Around the public seating outside the dead jukebox of the former pop emporium, small crowds of black-clad teenagers still congregated in school holidays and at weekends. Ben thought they might be skate-goths or gangsta-romantics. Happy-stabbers or whatever. He had difficulty keeping up. Shifting his doleful gaze from the murder of hoodies flocked on Abington Street’s further edge, he looked back to the side along which he was walking. A vague drift of people flowed towards him past the still-magnificent façade of the town library, and there came a synaptic jolt, a minor judder and resettling of reality as Benedict realised that one of them was Alma Warren. Ah ha ha.

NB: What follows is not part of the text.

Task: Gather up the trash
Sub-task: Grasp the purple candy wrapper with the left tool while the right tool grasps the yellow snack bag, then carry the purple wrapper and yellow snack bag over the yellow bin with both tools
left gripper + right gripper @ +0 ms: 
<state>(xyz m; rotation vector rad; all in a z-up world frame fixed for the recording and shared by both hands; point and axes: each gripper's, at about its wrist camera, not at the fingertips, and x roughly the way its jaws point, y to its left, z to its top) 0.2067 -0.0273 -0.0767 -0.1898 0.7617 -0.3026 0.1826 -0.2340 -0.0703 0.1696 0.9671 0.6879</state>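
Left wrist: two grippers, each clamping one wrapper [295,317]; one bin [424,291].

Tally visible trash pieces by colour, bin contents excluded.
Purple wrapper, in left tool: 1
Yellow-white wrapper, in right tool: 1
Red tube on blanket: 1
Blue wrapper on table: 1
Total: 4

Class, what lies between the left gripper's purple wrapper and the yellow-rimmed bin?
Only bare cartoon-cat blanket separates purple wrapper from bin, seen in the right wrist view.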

Alma. She always took him back, a walking memory-prompt of all the years they’d known each other, since they’d been together in Miss Corrier’s class at Spring Lane School when they were four. Even back then, you’d never have confused her with a girl. Or with a boy, for that matter. She was too big, too single minded, too alarming to be anything but Alma, in a gender of her own. Both of them sideshow novelties in their own ways, they’d been inseparable throughout long stretches of childhood and adolescence. Winter evenings shivering in the attic up above the barn in his dad’s wood-yard down in Freeschool Street, Ben’s telescope poking into the starlight through an absent windowpane when they were both on flying saucer watch. The tricky post-pubertal stretch when he began his poetry and she her painting, and when Alma would get furiously angry and stop speaking to him every other fortnight, over their artistic differences as she insisted, but most probably when she’d just fallen to the communists. They’d both made idiots of themselves in the same pubs, in the same stencil-duplicated arts-group magazines, but then she’d somehow managed to talk up her monomania into a prosperous career and reputation, while Ben hadn’t. Now he didn’t run into her much, nobody did, except upon occasions such as this when she came flouncing into town dressed like a biker or, if she were wearing her pretentious cloak, a fifteenth-century nun who’d been defrocked for masturbation, more rings underneath her eyes than on her ostentatiously embellished fingers.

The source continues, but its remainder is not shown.